MORT PROGRAMMÉE …
Ils ont
eu bien du mal à me faire grimper dans ce fourgon sordide…Balloté de tous les
côtés, je n’ai rien compris à ce long voyage dans le noir. Quelques
bribes de foin au lieu de l’herbe tendre, une rasade d’eau, et cette attente
qui n’en finit pas dans cette pièce triste et sordide. Des murs gris pour tout
horizon. Les heures sont longues ; je tourne en rond…
Qu’ai-je
fait pour qu’ils me fassent subir toutes ces horreurs ?
Tout
d’abord ils se sont mis à trois pour m’immobiliser ; ensuite ils ont
coincé ma tête, m’ont scié mes cornes à vif , la douleur a été
fulgurante . J’ai beuglé, beuglé ! Ils tenaient tant à
refaçonner les pointes…Ce n’était pas fini ! Ils ont
coincé des coins de bois…entre les onglons !
Et puis cette
douleur insoutenable, gratuite. Mon corps a frémit lorsqu’ils ont
enfoncé des aiguilles, comme des dards , dans mes testicules ; Ce
sont vraiment des sadiques !
Et
maintenant ils viennent de m’asséner des coups avec des planches de bois
sur ma croupe et mes épaules, et pour finir leur méchanceté j’ai reçu une
giclée de produit dans les yeux… c’est un peu trouble, les larmes ne dissipent
pas le voile…Je ne comprends par leur punition gratuite!
Ah !
Ils me font passer par un couloir…Il y a une porte qui s’ouvre. Aie !

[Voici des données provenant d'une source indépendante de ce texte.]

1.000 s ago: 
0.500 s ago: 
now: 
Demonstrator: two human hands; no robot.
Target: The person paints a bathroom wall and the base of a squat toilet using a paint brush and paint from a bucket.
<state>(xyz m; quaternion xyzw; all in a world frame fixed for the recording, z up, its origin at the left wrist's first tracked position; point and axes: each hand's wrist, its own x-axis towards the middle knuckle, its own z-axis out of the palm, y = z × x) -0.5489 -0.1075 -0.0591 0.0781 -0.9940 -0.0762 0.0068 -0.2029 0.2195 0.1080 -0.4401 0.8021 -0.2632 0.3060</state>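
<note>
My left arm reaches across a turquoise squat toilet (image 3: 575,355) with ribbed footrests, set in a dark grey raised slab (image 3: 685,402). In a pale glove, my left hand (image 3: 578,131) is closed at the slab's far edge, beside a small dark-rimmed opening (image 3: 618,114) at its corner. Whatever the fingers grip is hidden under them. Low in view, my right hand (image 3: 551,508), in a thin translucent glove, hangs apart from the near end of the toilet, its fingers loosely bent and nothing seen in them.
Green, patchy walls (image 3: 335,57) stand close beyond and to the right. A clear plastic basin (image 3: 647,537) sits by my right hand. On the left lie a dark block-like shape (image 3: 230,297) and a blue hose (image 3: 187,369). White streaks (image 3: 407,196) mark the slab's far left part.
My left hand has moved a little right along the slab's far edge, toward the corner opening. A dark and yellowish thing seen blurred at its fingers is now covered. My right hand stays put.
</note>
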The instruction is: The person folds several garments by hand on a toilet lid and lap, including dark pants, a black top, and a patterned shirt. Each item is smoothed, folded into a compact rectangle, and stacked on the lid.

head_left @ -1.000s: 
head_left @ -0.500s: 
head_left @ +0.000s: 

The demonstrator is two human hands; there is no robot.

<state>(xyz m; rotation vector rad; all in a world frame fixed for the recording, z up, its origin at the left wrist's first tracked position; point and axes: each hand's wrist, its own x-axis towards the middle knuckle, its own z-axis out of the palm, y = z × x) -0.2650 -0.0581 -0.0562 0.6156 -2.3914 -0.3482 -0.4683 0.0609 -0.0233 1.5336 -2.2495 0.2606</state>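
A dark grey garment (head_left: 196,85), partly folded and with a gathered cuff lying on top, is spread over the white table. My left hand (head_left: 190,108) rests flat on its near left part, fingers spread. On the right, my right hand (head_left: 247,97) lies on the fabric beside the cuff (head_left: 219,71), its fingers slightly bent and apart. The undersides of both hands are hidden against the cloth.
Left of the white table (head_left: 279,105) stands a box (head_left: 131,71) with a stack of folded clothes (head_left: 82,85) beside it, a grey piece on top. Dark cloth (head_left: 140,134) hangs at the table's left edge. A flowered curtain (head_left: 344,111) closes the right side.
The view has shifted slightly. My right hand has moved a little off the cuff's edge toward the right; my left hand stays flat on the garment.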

Pourquoi ce coup de pique dans le dos ! J’ai bien vu la sortie, la
liberté ! La lumière, le sable. Je me propulse ; 530 kilos de
muscles, de puissance…
Quel est
ce brouhaha, ces cris !
Et ce
cheval, tout seul qui me fait face !
Je suis
désorienté. Un tour de piste… où est le passage vers la prairie ? Bizarre,
j’ai beau chercher, pas d’issue. Des palissades de bois.
Et, qui
sont tous ces gens entassés qui vocifèrent à chacun de ses mouvements !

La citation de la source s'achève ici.